For Donna Arsenault, who was on the pier with her daughter and grandson, this was a first time at the derby — even though she has witnessed many blessings of the fleet. Arsenault lived in Provincetown for 40 years before moving to Wellfleet. For her, “fishing is in the family.”
Amira Saunders, 12, said she lives part-time in Provincetown and has participated in the derby at least three times. One year she won the prestigious “most unusual catch” prize for pulling up a particularly interesting bit of seaweed. To her, the derby was about more than just fishing. “It’s a part of Provincetown tradition,” she said. Being part of it, she added, “just feels right.”
At 12:42 p.m. the competition really started heating up as Lyla Vernacchio, 7, of Eastham, caught the first fish of the day: a perch.
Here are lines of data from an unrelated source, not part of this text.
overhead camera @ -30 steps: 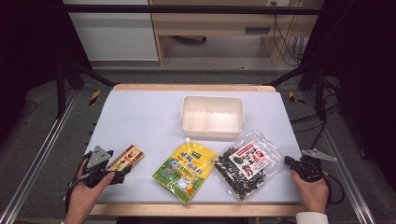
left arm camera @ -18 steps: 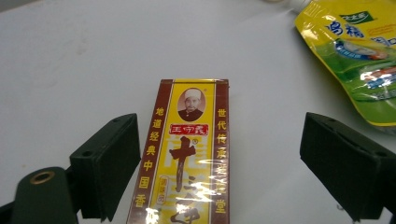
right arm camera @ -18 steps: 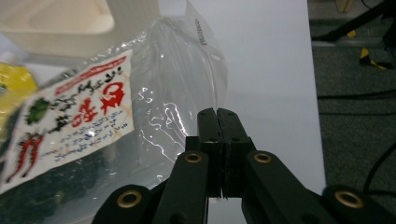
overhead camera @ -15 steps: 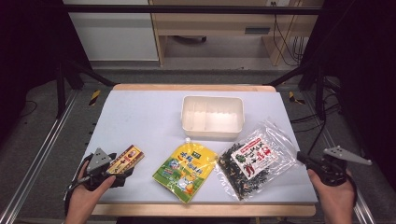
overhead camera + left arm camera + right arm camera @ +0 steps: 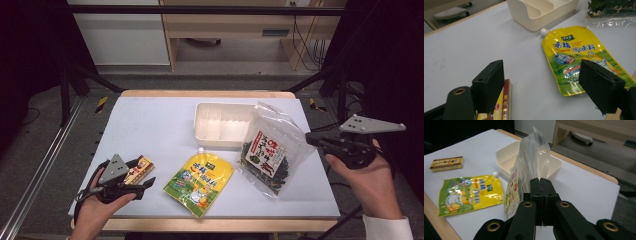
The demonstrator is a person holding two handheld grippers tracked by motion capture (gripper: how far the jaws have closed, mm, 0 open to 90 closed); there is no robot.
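Seaweed bag [image 5: 270, 152]: clamped at one edge by right gripper [image 5: 311, 140]; to be kept pinched, carried over white tray [image 5: 220, 125].

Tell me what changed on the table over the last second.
The right gripper, shut on the seaweed bag, has lifted it off the table, tilting it toward the tray. The left gripper has been closing its jaws around the small box. The yellow pouch and tray stayed put.

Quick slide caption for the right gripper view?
Right gripper shut on clear seaweed bag, lifted beside the cream tray.
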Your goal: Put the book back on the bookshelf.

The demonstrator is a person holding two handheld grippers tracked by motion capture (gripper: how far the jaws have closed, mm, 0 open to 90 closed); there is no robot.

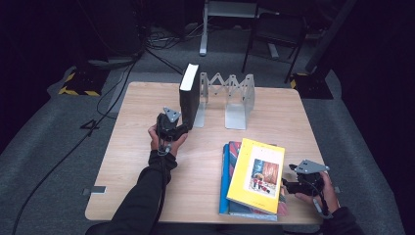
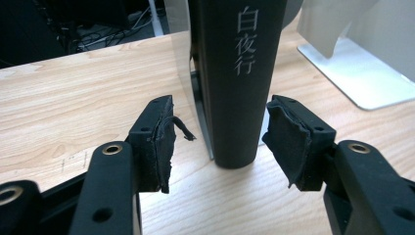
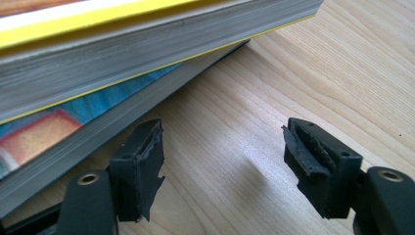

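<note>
Forearms are reaching in from the near edge of the table. Left tongs are pointing at an upright black book leaning on a metal rack; right tongs are waiting beside a stack, likely next. Black pads are standing spread, clear of the book's spine between them, probably letting it stand. Right tongs' pads are gaping wide, with a yellow book just ahead.

Black sleeves; black grippers, grey triangular plates.

floor: grey carpet | table: light wood | chair behind | room dim
</note>
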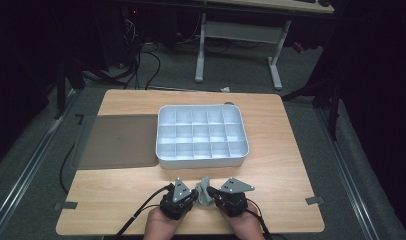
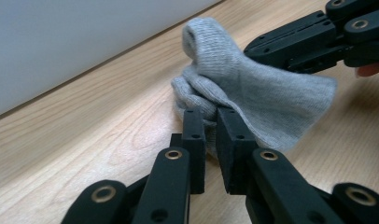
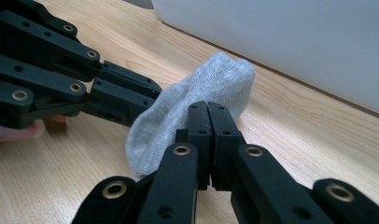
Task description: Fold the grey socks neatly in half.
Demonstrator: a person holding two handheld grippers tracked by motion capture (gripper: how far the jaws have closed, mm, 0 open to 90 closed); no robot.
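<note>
Your left gripper [image 2: 211, 123] and right gripper [image 3: 208, 116] both have jaws clamped on the grey sock [image 2: 253, 88] between them. Pull unevenly and it slips free.

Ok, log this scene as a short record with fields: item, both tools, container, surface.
item: grey sock, bunched, held between both tools just above the table
left tool: shut on a fold of the sock
right tool: shut on the sock
container: white divided tray, compartments empty, behind the sock
surface: wooden table, grey mat at left
</note>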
Just a few minutes later, Mila Vargo, a competitor from Colorado, brought in a mackerel. Her father carried it, still flopping, to be weighed by the judges. The mackerel was 7-year-old Mila’s first-ever fish. The action continued until just before 2 p.m. when prizes were awarded.
Seven fish were caught over the derby’s two-hour span. The largest was Mila’s mackerel, which came in at just over one pound. Lyla Vernacchio won both the “first fish” and “most fish” prizes. The prize for “strangest catch” was awarded for an interesting snail-rock combo. Recreation director Caroline Thompson said one jellyfish had also been reeled in. And, as usual, a lot of seaweed.